En argentina, saben donde puedo comprar engranajes para servo motores?. O donde puedo conseguir un juego de engranajes que lo pueda modificar.



Porque se me hace muy difícil planificar o querer de armar algo, cuando no tengo algo tan importante que me permite la transmisión del movimiento.

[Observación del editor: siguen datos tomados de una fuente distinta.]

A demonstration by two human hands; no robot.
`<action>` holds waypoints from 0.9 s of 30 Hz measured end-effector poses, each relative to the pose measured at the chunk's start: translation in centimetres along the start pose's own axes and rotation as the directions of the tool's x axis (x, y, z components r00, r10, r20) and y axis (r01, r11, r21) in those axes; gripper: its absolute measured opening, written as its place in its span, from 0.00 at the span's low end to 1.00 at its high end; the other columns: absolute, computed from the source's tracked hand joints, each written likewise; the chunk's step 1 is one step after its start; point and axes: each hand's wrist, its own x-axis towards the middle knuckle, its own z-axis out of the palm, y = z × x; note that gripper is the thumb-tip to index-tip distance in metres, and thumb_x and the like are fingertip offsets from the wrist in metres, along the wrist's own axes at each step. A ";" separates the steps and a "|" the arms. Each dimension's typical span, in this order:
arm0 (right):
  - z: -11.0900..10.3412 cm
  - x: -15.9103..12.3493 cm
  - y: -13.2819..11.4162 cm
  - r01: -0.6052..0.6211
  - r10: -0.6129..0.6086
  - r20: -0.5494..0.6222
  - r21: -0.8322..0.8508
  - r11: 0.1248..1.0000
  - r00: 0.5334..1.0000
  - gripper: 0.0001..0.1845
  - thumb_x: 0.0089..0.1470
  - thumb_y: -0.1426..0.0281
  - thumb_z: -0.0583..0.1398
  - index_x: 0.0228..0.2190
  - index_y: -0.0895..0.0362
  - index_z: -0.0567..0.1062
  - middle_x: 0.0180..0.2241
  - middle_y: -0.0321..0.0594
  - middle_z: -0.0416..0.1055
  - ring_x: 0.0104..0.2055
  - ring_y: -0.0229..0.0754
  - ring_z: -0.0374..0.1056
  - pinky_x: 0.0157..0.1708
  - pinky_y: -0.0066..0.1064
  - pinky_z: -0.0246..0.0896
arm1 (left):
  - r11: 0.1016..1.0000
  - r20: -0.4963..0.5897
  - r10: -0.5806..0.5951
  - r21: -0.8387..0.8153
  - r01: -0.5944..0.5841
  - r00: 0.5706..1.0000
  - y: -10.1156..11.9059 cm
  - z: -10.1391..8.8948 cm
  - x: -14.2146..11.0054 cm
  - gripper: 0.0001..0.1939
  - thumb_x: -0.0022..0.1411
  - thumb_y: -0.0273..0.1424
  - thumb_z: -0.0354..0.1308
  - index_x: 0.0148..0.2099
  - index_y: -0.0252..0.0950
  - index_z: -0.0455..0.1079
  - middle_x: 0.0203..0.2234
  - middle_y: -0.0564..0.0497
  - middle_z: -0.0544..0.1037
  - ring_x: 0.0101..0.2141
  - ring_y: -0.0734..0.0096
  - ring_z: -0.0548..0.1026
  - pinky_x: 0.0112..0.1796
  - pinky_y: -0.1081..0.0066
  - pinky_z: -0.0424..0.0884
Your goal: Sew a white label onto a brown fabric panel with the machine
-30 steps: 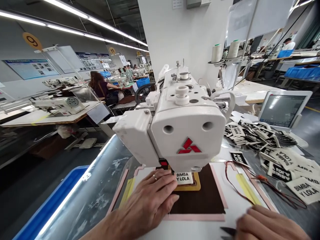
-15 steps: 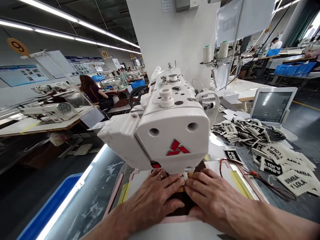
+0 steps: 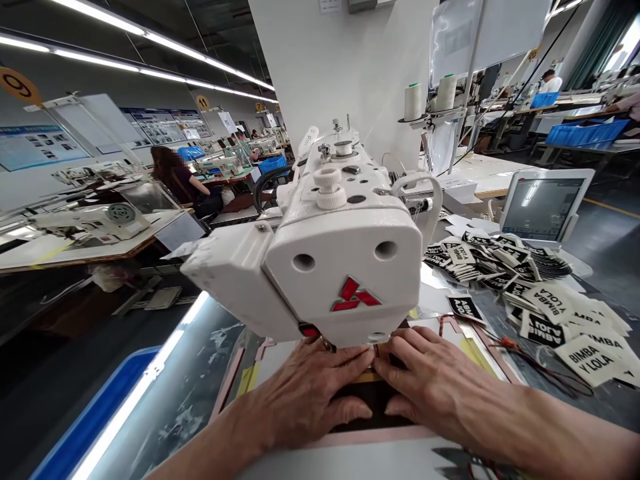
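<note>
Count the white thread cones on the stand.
2: left cone and right cone, side by side, beyond the sewing machine and to its right. Another could be hidden behind them.

Sewing machine (image 3: 345, 260): white-bodied, its red three-diamond emblem (image 3: 355, 295) facing the near side.
Left hand (image 3: 313, 383): palm down over a dark brown panel (image 3: 371, 395), fingers partly hidden beneath the machine's head.
Right hand (image 3: 433, 373): also palm down, fingertips close to the left's.
Template (image 3: 345, 460): white, pink-edged, under the panel.
Labels (image 3: 500, 263): black and white ones heaped at right, a near one (image 3: 590, 357) reading "BIMBA Y LOLA"; a white-framed screen (image 3: 543, 210) stands beyond.
Cord (image 3: 543, 367): dark, with reddish strands, between template and labels.
Blue bin (image 3: 97, 417): near left.
Co-worker (image 3: 177, 180): seated far left, in dark purple.
</note>
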 end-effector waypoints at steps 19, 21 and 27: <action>-0.3 0.4 0.6 0.042 -0.042 -0.004 -0.058 0.997 0.999 0.20 0.65 0.65 0.61 0.56 0.53 0.67 0.46 0.40 0.62 0.45 0.47 0.57 0.40 0.41 0.54 | 0.995 0.092 -0.010 -0.094 0.018 0.996 -1.2 0.6 -0.3 0.34 0.75 0.54 0.50 0.75 0.45 0.54 0.69 0.60 0.58 0.64 0.61 0.67 0.59 0.56 0.64; -0.5 0.5 0.6 0.038 -0.037 0.009 -0.053 0.998 0.999 0.19 0.65 0.66 0.62 0.55 0.53 0.67 0.46 0.40 0.62 0.45 0.47 0.58 0.41 0.41 0.55 | 0.997 0.059 0.010 -0.073 -0.006 0.998 -1.2 0.6 -0.2 0.33 0.75 0.53 0.51 0.74 0.44 0.56 0.68 0.59 0.60 0.63 0.60 0.69 0.57 0.57 0.66; -0.3 0.4 0.4 0.024 -0.024 0.014 -0.033 0.999 1.000 0.16 0.67 0.65 0.59 0.55 0.52 0.67 0.45 0.41 0.63 0.45 0.48 0.57 0.41 0.42 0.54 | 0.998 -0.093 0.068 0.017 -0.067 0.993 -1.3 0.9 -0.2 0.32 0.74 0.51 0.54 0.72 0.41 0.61 0.66 0.58 0.65 0.57 0.60 0.74 0.51 0.59 0.72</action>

Además, alguien sabe como crear un buje de forma sencilla?

Desde ya muchas gracias.


----------



## Fogonazo (Jul 8, 2007)

En Villa Lugano hay un chatarrero de electronica y afines que posiblemente tenga algo, Le dicen"La Polaca", pero no tengo la direccion.
Esta a unas 10 cuadras de Gral Paz sobre una paralela lado Cap.
Se llama Farstucek o algo asi.

Respecto a buje: 
1) Untas con grasa tu eje y lo limpias tratando que quede una pelicula muy fina de grasa.
2) Lo recubres con poxilina y dejas secar, dandole a la poxilina la forma deseada.
3) Retiras tu eje y vuelves a lubricar.
4) Si todo salio bien tienes buje.


----------



## tiopepe123 (Jul 8, 2007)

Fogonazo que es un BUJE y la poxilina, no conozco esa palabra,¿es argentina?


Un saludo compañeros


----------



## Fogonazo (Jul 8, 2007)

Ooops ! ! !, no se de donde saque que estabas en Argentina, perdon.

Respecto al buje (Cojinete) tu preguntaste "Además, alguien sabe como crear un buje de forma sencilla?"

Poxilina es una marca comercial de nuestro pais, es un adesivo de 2 componentes que cuando seca (cura) queda similar a piedra.


----------



## JoS182 (Jul 9, 2007)

Fogonazo dijo:
			
		

> Ooops ! ! !, no se de donde saque que estabas en Argentina, perdon.
> 
> Respecto al buje (Cojinete) tu preguntaste "Además, alguien sabe como crear un buje de forma sencilla?"
> 
> Poxilina es una marca comercial de nuestro pais, es un adesivo de 2 componentes que cuando seca (cura) queda similar a piedra.




jajaj....si yo estoy en argentina. El que pregunto era otro. =).

Gracias por responderme. =)


----------



## Fogonazo (Jul 9, 2007)

Drogarme estando ebrio y por la mañana me esta haciendo mal ! ! !


----------



## tiopepe123 (Jul 9, 2007)

Ahora lo entiendo gracias fogonazo, todos hablamos español, pero todos tenemos nuestras cosillas. Yo sol catalan con lengua propia y pienso en catalan y escribo en castellano por eso se me va la bola a veces

YA LO HABRAS NOTADO.

la Poxilina por lo que me comentas es como el ARALDIT Standart, un comentario , si lo pones al sol o en un lugar calentito queda petrificado y vidrificado y a tope de dureza.


----------



## 207324 (Jul 9, 2007)

La verdad que el metodo que presenta fogonazo es muy creativo, un artilujio q vale la pena destacar.

Realmente un artilugio que muchos quisieran haber aprendido antes (como yo)

Espectacular sos un genio (o quien te lo haya dicho)


----------